5 responses to “Android security: 7 tips and tricks to secure you and your workforce [updated 2021]”

  1. Dave532 says:

    Great article – really useful info! Unfortunately too many people will disregard any type of security for their device leaving it at risk. That means more malware in the future…

  2. Breda says:

    Hi, this is really useful but I do have some questions I was hoping you would be kind enough to answer if you can.
    If I put a lock on my screen, will I have to enter the password/ pattern to answer the phone? If so I suspect it will never get answered in time and that’s why people don’t do it.
    I can’t find the screen you show in no. 2, I’ve looked through all the ‘settings’ options.
    Every app I’ve tried to install so far has wanted all those accesses you show in no. 4 so I haven’t downloaded any yet, am I misunderstanding something? I don’t want anyone to have any info about me.
    Finally, I haven’t paid for anything yet (except through my Amazon account) because I’m nervous about putting card numbers on the phone. I’ve only tried to do it at home, on my own broadband, is that safe?

    • Simon says:

      You do not have to enter your password/passcode to answer the phone, only to use it yourself for texts/phone calls/email/etc.

      As for the privacy settings mentioned in number 2, on my phone they are accessed through the ‘internet’ app settings which is the four horizontal lines ‘button’.

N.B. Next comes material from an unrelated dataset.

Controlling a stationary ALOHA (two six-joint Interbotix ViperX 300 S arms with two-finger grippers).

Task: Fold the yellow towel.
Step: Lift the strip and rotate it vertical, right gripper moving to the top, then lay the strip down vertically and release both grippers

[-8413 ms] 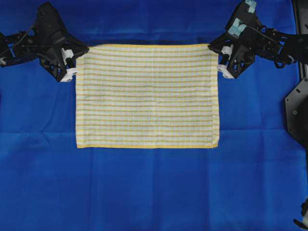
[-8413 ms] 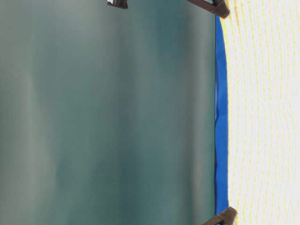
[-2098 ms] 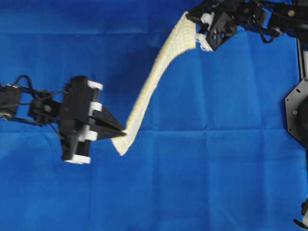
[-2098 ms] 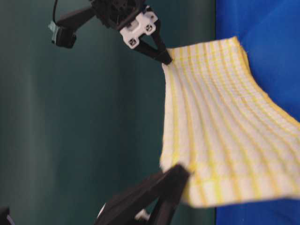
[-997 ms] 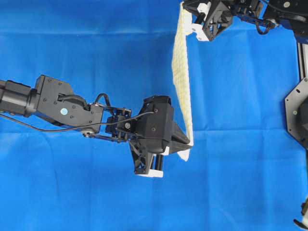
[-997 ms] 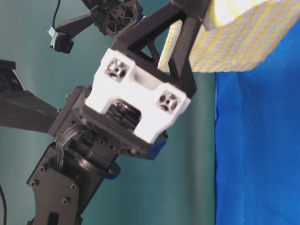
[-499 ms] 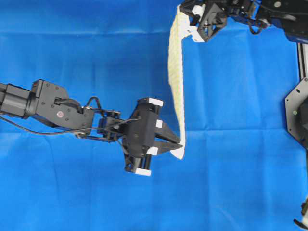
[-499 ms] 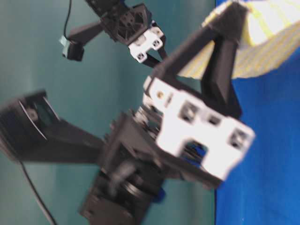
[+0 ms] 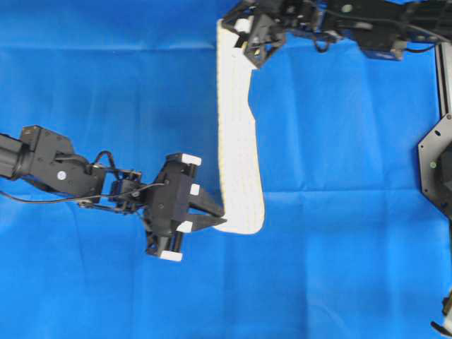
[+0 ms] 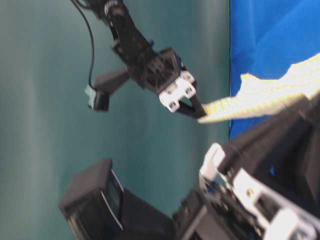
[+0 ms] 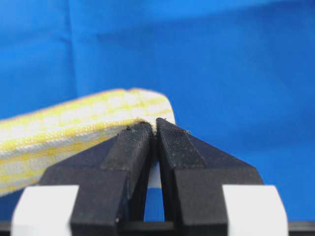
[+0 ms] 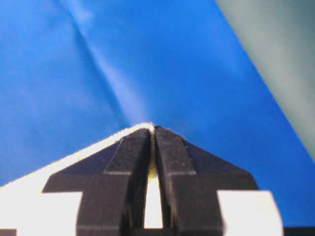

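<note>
The yellow towel [image 9: 236,155] hangs stretched between my two grippers as a narrow pale yellow-and-white checked band above the blue cloth. My left gripper [image 9: 220,223] is shut on its near corner; in the left wrist view the towel [image 11: 74,128] runs off to the left from the closed jaws [image 11: 153,124]. My right gripper [image 9: 244,32] is shut on the far corner at the top; in the right wrist view the jaws [image 12: 152,129] pinch the towel edge [image 12: 59,167]. In the table-level view the towel [image 10: 265,102] is held in the air by the right gripper [image 10: 200,116].
A large plain blue cloth [image 9: 353,212] covers the table. A black mount plate [image 9: 436,166] stands at the right edge. The left arm [image 9: 63,173] reaches in from the left, the right arm [image 9: 360,18] along the top edge.
Both grippers have moved left with the towel in them. The left gripper has drawn back and down, the right gripper has shifted left along the top. The towel now shows a wider face.
</note>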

      If you use a credit card to pay for anything on the internet you are protected to an extent through the credit card company, not necessarily true if you use a debit card.

      Only install apps you need and if you don’t need them anymore, uninstall them.

  3. midas says:

    you should try HiddenEye to know who is playing around with your phone

  4. Barry says:

    Good article, thank you. I looked at App Protector Pro but there are many adverse reviews especially re circumventing the app locks. So I am concerned about installing it. On the subject of geolocation, of course the issue is security v smart features. So much of the functionality of smart phones relies on knowing your geolocation. Otherwise what’s the point?